If humans were effective at practicing unique habits, or generating and remembering random values, cracking passwords would be a near impossible task. In reality, that isn’t true. A vast majority of people still follow common patterns, from capitalizing the first letter of their password to putting numbers at the end. What is changing though are the protective techniques being employed that are independent of user behavior. Practices such as salting password hashes negate the ability to pre-compute attacks. Likewise, password hashes are becoming more computationally complex, raising the costs for each guess an attacker makes.
While before an attacker could rely on simple brute force methods and ad-hoc models, there is a growing demand for more effective ways to predict what a user’s password will be. The need for this is especially strong in the law enforcement community, where tough encryption is encountered regularly. It is also important for the defender to be able to accurately model the security that user generated passwords provide.

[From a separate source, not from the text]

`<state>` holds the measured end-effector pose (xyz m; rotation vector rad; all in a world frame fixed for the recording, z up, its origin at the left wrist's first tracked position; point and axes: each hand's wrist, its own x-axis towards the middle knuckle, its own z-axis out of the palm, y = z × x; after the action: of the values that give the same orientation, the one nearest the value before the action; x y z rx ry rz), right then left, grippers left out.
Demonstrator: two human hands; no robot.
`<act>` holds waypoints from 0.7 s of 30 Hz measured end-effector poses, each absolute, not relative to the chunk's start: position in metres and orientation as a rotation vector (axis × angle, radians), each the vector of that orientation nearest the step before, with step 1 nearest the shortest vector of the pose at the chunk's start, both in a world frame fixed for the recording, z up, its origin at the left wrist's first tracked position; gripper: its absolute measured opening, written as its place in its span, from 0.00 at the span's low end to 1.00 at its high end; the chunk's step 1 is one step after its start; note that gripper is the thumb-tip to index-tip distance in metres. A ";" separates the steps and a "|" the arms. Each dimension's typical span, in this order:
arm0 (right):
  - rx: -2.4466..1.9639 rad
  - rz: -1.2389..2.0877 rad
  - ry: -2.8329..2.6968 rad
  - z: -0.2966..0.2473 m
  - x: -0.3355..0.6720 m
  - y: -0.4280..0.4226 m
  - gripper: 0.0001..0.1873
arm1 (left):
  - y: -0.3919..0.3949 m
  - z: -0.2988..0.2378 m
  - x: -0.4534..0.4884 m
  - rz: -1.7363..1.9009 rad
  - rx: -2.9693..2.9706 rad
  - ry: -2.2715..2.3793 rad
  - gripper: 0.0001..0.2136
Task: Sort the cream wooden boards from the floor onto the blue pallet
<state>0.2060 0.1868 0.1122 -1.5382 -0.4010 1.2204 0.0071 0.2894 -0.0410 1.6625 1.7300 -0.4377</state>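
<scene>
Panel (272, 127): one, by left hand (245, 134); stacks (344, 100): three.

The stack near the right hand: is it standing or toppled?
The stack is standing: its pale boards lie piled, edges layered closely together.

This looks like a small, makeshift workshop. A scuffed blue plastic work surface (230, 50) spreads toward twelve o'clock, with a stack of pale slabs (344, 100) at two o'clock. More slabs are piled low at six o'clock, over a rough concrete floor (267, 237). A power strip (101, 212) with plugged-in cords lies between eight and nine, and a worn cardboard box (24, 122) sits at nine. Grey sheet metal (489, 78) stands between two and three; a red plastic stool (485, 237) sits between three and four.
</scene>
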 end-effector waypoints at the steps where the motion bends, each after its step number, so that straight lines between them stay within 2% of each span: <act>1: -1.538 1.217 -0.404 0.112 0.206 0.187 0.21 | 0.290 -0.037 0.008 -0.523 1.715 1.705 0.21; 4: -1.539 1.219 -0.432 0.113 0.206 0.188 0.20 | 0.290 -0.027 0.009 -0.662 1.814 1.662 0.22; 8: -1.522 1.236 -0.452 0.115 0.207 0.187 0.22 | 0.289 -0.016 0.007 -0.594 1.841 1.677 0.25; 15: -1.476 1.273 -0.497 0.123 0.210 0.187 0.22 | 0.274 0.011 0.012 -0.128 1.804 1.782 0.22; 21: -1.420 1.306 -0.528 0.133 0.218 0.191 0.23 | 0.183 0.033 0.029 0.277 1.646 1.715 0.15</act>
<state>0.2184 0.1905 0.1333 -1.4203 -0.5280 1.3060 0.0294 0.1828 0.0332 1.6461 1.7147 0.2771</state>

This paper details several new ways that probability information can be applied to maximize the success of password cracking attacks. From evaluating the effectiveness of known probabilistic techniques such as Markov models, to designing novel techniques such as using probabilistic context free grammars to create password guesses, there are many different ways probability information can be incorporated into modeling user behavior. Furthermore, the techniques described in this paper have been developed using real life passwords and have been tested in actual controlled password cracking attacks. This focus on training and testing against large sets of real life passwords is fairly unique, and only possible due to the increasing availability of disclosed password lists. In addition to allowing the development of more effective attacks, knowledge of how people select passwords can then be applied to evaluating the effectiveness of password creation policies. For example, how much stronger is an eight character password compared to a seven character password? In short, a better understanding of how users create passwords can benefit both the attacker and the defender.